EMSA competition assays using labeled element 4 as a probe. The molar excess of the competitor is indicated above the figures.

(A) Unlabeled element 4 is used as a competitor (lane 1 is free probe). A 100-fold excess of unlabeled element 4 out competes the labeled probe completely. Lane 7 is a control using the unrelated maltose binding protein, no band shift is observed.

(B) Competition assays using unlabeled element 4 (lanes 2 to 4), element 2 (lanes 5 to 7), element 9 (lanes 8 to 10), and element 12 (lanes 11 to 13) as a competitor, showing that elements 4, 12, and 9 are bound by BPC1, whereas element 2 is not.

(C) Competition assay using mutated element 12 (nucleotide 7, A to T) as a competitor. The affinity of BPC1 for the mutated element is completely lost because of this mutation

(D) Alignment of the different elements that were able to bind BPC1 and were not able to bind BPC1, leading to the shown consensus.

(E) Point mutations compared with the consensus, which lead to the decrease in binding capacity of BPC1. *, sequence as present in element 2 in Figure 3D; **, sequence as present in element 6 in Figure 3D.

TPM Analysis of BPC1 Interaction with the STK Promoter.

DNA end-to-end distance (E to E) measured in TPM experiments. The trace shows the variations in time of the DNA end-to-end distance before and after addition of the protein. The arrow indicates the time of addition of protein. The black line shows the average value of the DNA end-to-end distance before and after addition of protein.

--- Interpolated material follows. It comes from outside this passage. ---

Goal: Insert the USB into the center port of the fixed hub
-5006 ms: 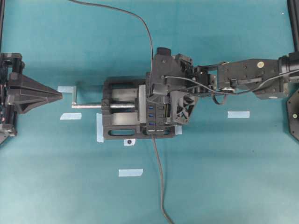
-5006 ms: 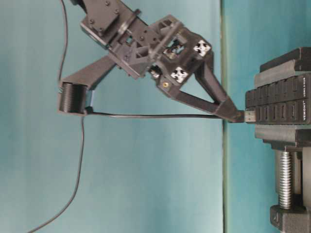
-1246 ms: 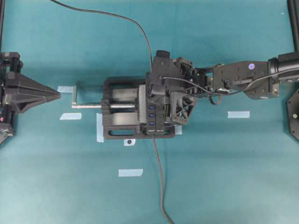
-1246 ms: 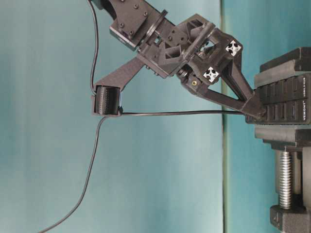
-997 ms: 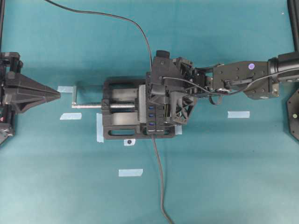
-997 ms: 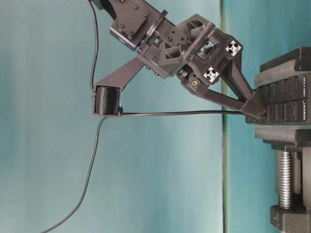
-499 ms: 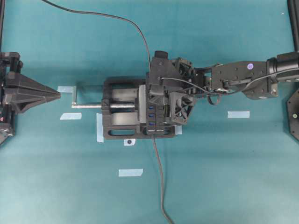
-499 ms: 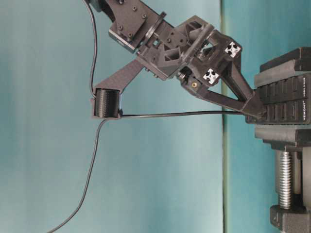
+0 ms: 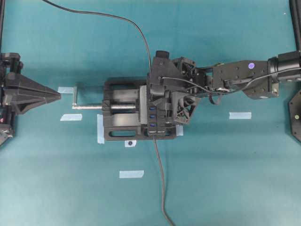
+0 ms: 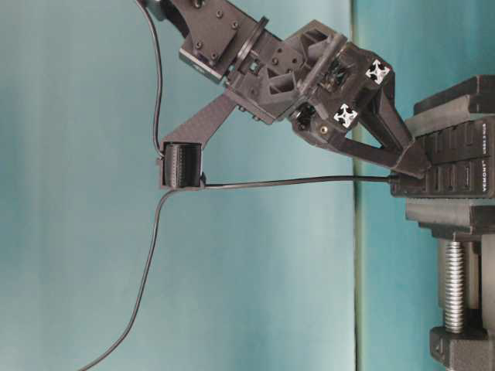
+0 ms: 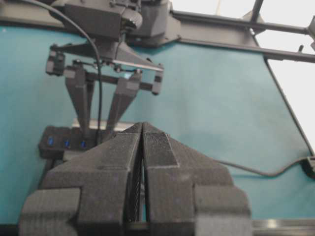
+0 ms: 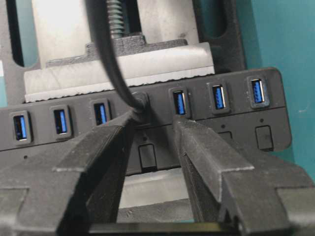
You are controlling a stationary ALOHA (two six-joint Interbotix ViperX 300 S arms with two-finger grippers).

(A) The DNA fragment used is 1413 bp long and contains BPC1 binding sites 1 through 12; the distance between box 12 and the digoxigenin label is 240 bp, whereas the distance between site 1 and the biotin label is 320 bp. The end-to-end distance after addition of BPC1 is reduced by ∼50 to 60 nm.

(B) DNA fragment used contains only boxes 4 and 12; the distance between boxes 4 and 12 is approximately like the distance in the other DNA fragment. The same holds for the distance between these boxes and the digoxigenin and biotin labels. The addition of BPC1 does not change the DNA end-to-end distance of the DNA.

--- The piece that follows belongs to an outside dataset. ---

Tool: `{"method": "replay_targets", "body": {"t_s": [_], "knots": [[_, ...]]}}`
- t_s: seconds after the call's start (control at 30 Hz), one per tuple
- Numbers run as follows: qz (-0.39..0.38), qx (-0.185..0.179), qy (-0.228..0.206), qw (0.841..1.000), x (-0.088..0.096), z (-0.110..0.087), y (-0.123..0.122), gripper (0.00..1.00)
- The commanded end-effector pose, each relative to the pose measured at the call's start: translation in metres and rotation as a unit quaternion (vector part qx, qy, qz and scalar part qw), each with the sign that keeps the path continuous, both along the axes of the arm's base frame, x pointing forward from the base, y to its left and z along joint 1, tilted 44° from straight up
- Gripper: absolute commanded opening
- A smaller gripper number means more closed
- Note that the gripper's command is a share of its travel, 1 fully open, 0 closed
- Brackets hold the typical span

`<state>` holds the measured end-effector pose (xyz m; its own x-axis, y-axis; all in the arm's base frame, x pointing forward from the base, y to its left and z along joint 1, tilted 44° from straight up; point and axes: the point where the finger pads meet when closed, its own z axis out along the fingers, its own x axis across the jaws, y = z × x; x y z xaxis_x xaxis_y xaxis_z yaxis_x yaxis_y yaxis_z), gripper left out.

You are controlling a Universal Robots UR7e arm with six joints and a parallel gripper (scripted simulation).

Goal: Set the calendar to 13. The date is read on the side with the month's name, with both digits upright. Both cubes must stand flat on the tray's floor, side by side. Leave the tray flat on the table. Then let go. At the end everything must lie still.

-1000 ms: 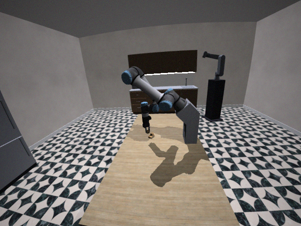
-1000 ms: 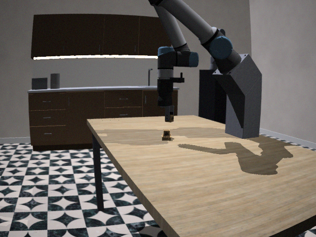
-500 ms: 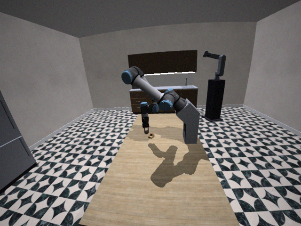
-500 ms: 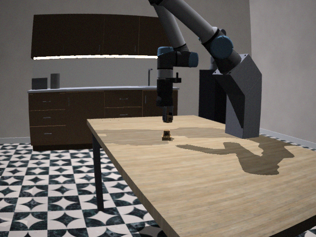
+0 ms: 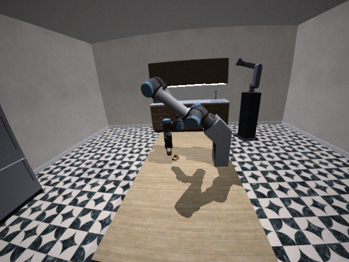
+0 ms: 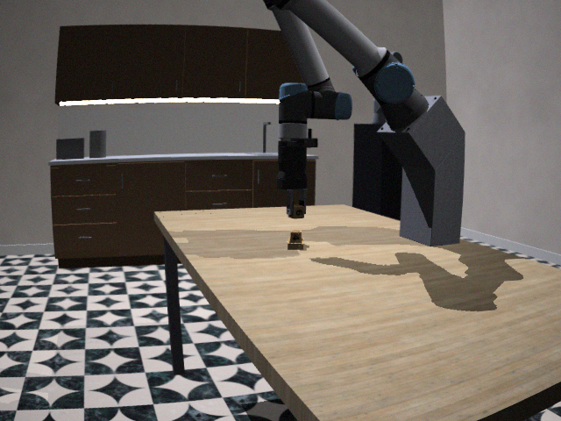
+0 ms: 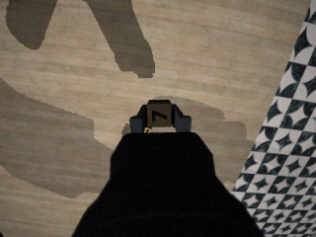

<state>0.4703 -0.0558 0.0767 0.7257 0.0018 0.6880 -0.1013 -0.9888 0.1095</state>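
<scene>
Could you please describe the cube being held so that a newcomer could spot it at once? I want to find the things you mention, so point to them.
Look above the long wooden table [image 5: 183,225] [image 6: 362,317], beneath the hanging arm. Between the gripper's fingers [image 6: 288,211] sits a small brown cube [image 5: 169,153] [image 6: 298,211] [image 7: 159,115]. Unlike the calendar tray [image 5: 174,159] [image 6: 295,246] below, it hangs in the air.

I've swivelled my gripper [image 5: 169,153] [image 6: 296,212] [image 7: 159,111], and the 1 cube [image 5: 169,153] [image 6: 297,211] [image 7: 159,114] it holds has turned with it.
</scene>
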Motion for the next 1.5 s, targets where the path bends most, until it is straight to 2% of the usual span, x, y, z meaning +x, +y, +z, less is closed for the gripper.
{"method": "replay_targets", "body": {"t_s": [0.0,0.9,1.17,1.47], "knots": [[-0.009,0.009,-0.002,1.000,0.001,0.001,0.000,0.60],[-0.012,0.011,-0.003,1.000,0.002,0.000,0.000,0.60],[-0.012,0.011,-0.003,1.000,0.008,-0.006,-0.001,0.60],[-0.012,0.011,-0.003,1.000,0.024,-0.023,-0.004,0.60]]}}
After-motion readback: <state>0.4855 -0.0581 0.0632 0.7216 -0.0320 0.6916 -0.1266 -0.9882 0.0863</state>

(C) Control experiment using the unrelated MBP. The DNA fragment is the same as used in the experiment represented in Figure 4A. No alteration of the DNA end-to-end distance after the addition of the MBP was observed.

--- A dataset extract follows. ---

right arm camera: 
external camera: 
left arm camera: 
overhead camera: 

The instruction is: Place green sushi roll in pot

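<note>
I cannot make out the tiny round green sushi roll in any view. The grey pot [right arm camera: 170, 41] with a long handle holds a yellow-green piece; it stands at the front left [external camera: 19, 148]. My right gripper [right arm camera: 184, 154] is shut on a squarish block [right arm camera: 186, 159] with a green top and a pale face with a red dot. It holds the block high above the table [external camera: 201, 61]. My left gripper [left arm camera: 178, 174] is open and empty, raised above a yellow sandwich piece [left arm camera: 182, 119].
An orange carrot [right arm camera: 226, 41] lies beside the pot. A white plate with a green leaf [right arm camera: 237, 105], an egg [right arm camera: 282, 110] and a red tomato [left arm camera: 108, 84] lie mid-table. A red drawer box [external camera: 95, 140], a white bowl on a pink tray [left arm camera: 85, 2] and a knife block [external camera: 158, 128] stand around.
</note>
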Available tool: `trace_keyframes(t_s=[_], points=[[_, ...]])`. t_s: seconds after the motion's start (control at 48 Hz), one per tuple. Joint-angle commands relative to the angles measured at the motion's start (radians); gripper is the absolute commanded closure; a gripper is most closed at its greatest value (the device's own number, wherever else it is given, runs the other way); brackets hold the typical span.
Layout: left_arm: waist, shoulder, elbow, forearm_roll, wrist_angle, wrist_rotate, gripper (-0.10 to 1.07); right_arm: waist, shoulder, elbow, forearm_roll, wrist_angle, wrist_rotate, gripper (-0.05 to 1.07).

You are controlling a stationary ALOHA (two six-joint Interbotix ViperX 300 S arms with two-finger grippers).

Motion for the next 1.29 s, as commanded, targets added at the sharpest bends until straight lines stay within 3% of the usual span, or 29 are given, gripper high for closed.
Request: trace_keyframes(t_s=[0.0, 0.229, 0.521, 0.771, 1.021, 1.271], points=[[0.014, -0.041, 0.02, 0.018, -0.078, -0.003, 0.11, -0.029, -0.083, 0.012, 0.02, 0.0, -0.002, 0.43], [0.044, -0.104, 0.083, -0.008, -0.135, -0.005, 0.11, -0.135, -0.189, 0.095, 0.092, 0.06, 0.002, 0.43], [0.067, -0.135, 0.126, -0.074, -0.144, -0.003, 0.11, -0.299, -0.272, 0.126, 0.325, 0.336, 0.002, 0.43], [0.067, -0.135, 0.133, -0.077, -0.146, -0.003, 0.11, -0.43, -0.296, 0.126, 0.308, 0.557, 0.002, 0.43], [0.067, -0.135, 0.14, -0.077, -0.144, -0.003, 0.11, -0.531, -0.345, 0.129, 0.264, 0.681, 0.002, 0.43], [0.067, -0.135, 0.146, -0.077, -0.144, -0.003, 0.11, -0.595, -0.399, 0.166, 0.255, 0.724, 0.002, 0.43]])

STK and BPC1 Expression Analysis in Wild-Type and bpc1 Mutant Arabidopsis Flowers by in Situ Hybridization.

(A) In situ hybridization on very young flowers showing BPC1 expression in the floral meristem and floral organ primordia.

(B) Expression of BPC1 in a flower showing expression in all floral organs and especially in ovules.

(C) Expression of BPC1 in ovules.

(D) In situ hybridization on a bpc1 mutant flower using the BPC1 probe, showing no expression.

(E) and (F) In situ hybridization on bpc1 mutant flowers showing STK-specific expression like in wild-type flowers.

s, septum; st, stamen; p, pistil; o, ovule. Bars in (A) and (C) = 20 μm; bars in (B) and (D) to (F) = 40 μm.